What the exercise asks => Keep every word of the listing and reproduce it exactly, but set aside any image found there.

Data excerpt =>
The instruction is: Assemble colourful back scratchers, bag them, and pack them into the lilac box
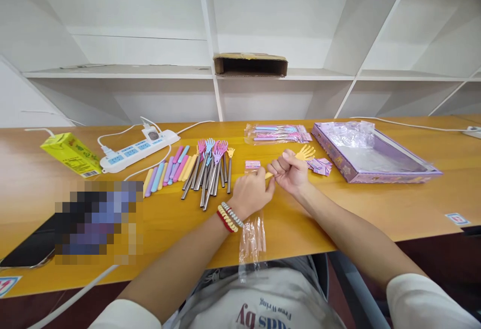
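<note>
My left hand (252, 191) is closed around the yellow handle end of a back scratcher, of which little shows. The fingers of my right hand (290, 171) wrap the same tool, and its yellow hand-shaped head (305, 153) sticks out above them. Both hands almost touch. Under my left wrist a clear plastic sleeve (252, 243) hangs over the table edge; a pink label (252, 164) shows above that hand. To the left lie several metal rods with coloured hand-shaped heads (210, 168) and a row of coloured handles (169, 171). Packed scratchers (277, 134) lie behind my hands.
A purple open box (387, 161) with clear plastic stands at the right, purple cards (320, 166) beside it. At the left are a power strip (141, 151), a yellow-green carton (71, 154) and a partly blurred phone (32, 243). A cardboard box (250, 65) sits on the shelf.
</note>
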The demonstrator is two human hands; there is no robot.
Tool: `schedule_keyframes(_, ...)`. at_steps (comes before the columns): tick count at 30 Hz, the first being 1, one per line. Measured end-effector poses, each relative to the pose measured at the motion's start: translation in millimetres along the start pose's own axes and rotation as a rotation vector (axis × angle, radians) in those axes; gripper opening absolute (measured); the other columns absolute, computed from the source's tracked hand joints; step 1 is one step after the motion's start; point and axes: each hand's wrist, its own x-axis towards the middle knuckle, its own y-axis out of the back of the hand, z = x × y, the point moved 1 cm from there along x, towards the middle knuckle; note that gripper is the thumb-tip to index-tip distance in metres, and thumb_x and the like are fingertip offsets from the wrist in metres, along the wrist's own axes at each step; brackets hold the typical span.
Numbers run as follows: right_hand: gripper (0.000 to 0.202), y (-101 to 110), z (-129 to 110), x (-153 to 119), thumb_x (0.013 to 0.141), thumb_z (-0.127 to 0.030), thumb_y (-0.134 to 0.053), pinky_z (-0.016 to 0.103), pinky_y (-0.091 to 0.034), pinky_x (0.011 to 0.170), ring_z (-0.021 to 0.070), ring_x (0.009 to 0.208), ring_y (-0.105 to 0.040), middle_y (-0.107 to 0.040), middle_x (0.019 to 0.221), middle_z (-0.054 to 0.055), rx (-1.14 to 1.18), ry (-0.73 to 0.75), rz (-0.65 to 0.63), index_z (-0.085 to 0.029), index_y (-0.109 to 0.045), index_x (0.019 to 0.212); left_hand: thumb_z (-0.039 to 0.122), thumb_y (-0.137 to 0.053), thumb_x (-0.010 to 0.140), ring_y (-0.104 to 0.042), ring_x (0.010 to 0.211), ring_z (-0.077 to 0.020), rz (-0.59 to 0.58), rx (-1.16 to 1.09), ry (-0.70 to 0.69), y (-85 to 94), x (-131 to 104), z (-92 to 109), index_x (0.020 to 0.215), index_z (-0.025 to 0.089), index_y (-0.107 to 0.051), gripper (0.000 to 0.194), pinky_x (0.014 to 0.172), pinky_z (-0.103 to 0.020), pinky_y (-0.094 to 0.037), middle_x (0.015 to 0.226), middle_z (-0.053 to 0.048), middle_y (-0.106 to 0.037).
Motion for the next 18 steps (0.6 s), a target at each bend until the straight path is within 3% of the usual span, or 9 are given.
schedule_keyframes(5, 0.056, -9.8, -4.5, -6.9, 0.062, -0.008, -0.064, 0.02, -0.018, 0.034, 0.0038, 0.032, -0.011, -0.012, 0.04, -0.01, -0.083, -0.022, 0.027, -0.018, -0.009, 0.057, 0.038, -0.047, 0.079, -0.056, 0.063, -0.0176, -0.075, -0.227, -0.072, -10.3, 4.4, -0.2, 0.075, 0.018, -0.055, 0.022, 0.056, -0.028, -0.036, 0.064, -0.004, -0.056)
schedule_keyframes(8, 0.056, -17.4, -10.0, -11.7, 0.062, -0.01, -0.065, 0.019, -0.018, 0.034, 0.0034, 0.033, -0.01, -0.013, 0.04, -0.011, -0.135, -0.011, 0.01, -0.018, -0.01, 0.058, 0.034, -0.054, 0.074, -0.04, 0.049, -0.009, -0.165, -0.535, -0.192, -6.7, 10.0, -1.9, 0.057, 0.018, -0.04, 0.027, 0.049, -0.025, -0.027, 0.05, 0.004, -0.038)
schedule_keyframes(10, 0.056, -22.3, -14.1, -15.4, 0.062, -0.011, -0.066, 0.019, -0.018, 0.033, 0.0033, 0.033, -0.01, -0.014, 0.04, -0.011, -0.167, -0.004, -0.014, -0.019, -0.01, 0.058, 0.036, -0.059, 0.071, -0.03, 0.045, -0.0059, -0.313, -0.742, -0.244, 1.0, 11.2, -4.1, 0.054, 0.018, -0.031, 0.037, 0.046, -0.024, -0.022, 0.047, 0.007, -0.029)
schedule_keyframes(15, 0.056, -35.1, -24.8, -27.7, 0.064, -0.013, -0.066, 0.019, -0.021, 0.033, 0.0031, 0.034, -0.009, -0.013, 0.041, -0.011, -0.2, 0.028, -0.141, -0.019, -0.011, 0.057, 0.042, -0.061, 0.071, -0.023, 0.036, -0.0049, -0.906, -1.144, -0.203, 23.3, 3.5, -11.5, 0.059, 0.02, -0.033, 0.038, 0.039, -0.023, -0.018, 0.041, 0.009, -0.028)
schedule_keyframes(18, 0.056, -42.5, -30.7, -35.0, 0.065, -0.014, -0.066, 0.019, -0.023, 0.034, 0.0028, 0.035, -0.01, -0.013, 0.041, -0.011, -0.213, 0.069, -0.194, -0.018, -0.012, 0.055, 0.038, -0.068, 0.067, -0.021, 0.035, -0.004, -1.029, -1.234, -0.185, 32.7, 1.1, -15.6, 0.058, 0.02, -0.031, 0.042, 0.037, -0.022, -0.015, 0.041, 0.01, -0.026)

Response to this exercise =>
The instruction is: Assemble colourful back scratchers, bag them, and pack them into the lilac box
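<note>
My left hand (252, 191) is closed around the yellow handle end of a back scratcher, of which little shows. The fingers of my right hand (290, 171) wrap the same tool, and its yellow hand-shaped head (305, 153) sticks out above them. Both hands almost touch. Under my left wrist a clear plastic sleeve (252, 243) hangs over the table edge; a pink label (252, 164) shows above that hand. To the left lie several metal rods with coloured hand-shaped heads (210, 168) and a row of coloured handles (169, 171). Packed scratchers (277, 134) lie behind my hands.
A purple open box (387, 161) with clear plastic stands at the right, purple cards (320, 166) beside it. At the left are a power strip (141, 151), a yellow-green carton (71, 154) and a partly blurred phone (32, 243). A cardboard box (250, 65) sits on the shelf.
</note>
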The demonstrator is two human hands; there is no robot.
Tool: `schedule_keyframes(_, ...)`. at_steps (comes before the columns): tick count at 30 Hz, the first being 1, one per line. Measured end-effector poses, each relative to the pose measured at the motion's start: translation in millimetres along the start pose's own axes and rotation as a rotation vector (axis × angle, radians) in those axes; gripper opening absolute (measured); the other columns absolute, computed from the source's tracked hand joints; step 1 is one step after the motion's start; point and axes: each hand's wrist, its own x-axis towards the middle knuckle, its own y-axis out of the back of the hand, z = x × y, the point moved 1 cm from there along x, towards the middle knuckle; note that gripper is the thumb-tip to index-tip distance in metres, and thumb_x and the like are fingertip offsets from the wrist in metres, along the wrist's own axes at each step; brackets hold the typical span.
Numbers run as follows: right_hand: gripper (0.000 to 0.202), y (-101 to 110), z (-129 to 110), x (-153 to 119), thumb_x (0.013 to 0.141), thumb_z (-0.127 to 0.030), thumb_y (-0.134 to 0.053), pinky_z (-0.016 to 0.103), pinky_y (-0.091 to 0.034), pinky_x (0.011 to 0.170), ring_z (-0.021 to 0.070), ring_x (0.009 to 0.208), ring_y (-0.105 to 0.040), middle_y (-0.107 to 0.040), middle_x (0.019 to 0.221), middle_z (-0.054 to 0.055), rx (-1.14 to 1.18), ry (-0.73 to 0.75), rz (-0.65 to 0.63), index_z (-0.085 to 0.029), index_y (-0.109 to 0.045), index_x (0.019 to 0.212); left_hand: thumb_z (-0.039 to 0.122), thumb_y (-0.137 to 0.053), thumb_x (-0.010 to 0.140), ring_y (-0.104 to 0.042), ring_x (0.010 to 0.211), ring_z (-0.077 to 0.020), rz (-0.59 to 0.58), rx (-1.16 to 1.09), ry (-0.70 to 0.69), y (-85 to 94), x (-131 to 104), z (-92 to 109), index_x (0.020 to 0.215), index_z (-0.025 to 0.089), index_y (-0.107 to 0.051), gripper (0.000 to 0.194), pinky_x (0.014 to 0.172), pinky_z (-0.103 to 0.020), pinky_y (-0.094 to 0.037), middle_x (0.015 to 0.226), middle_z (-0.053 to 0.048), middle_y (-0.106 to 0.037).
Motion for the next 18 steps (0.6 s), a target at each bend until the straight path is within 3% of the usual span, or 9 are given.
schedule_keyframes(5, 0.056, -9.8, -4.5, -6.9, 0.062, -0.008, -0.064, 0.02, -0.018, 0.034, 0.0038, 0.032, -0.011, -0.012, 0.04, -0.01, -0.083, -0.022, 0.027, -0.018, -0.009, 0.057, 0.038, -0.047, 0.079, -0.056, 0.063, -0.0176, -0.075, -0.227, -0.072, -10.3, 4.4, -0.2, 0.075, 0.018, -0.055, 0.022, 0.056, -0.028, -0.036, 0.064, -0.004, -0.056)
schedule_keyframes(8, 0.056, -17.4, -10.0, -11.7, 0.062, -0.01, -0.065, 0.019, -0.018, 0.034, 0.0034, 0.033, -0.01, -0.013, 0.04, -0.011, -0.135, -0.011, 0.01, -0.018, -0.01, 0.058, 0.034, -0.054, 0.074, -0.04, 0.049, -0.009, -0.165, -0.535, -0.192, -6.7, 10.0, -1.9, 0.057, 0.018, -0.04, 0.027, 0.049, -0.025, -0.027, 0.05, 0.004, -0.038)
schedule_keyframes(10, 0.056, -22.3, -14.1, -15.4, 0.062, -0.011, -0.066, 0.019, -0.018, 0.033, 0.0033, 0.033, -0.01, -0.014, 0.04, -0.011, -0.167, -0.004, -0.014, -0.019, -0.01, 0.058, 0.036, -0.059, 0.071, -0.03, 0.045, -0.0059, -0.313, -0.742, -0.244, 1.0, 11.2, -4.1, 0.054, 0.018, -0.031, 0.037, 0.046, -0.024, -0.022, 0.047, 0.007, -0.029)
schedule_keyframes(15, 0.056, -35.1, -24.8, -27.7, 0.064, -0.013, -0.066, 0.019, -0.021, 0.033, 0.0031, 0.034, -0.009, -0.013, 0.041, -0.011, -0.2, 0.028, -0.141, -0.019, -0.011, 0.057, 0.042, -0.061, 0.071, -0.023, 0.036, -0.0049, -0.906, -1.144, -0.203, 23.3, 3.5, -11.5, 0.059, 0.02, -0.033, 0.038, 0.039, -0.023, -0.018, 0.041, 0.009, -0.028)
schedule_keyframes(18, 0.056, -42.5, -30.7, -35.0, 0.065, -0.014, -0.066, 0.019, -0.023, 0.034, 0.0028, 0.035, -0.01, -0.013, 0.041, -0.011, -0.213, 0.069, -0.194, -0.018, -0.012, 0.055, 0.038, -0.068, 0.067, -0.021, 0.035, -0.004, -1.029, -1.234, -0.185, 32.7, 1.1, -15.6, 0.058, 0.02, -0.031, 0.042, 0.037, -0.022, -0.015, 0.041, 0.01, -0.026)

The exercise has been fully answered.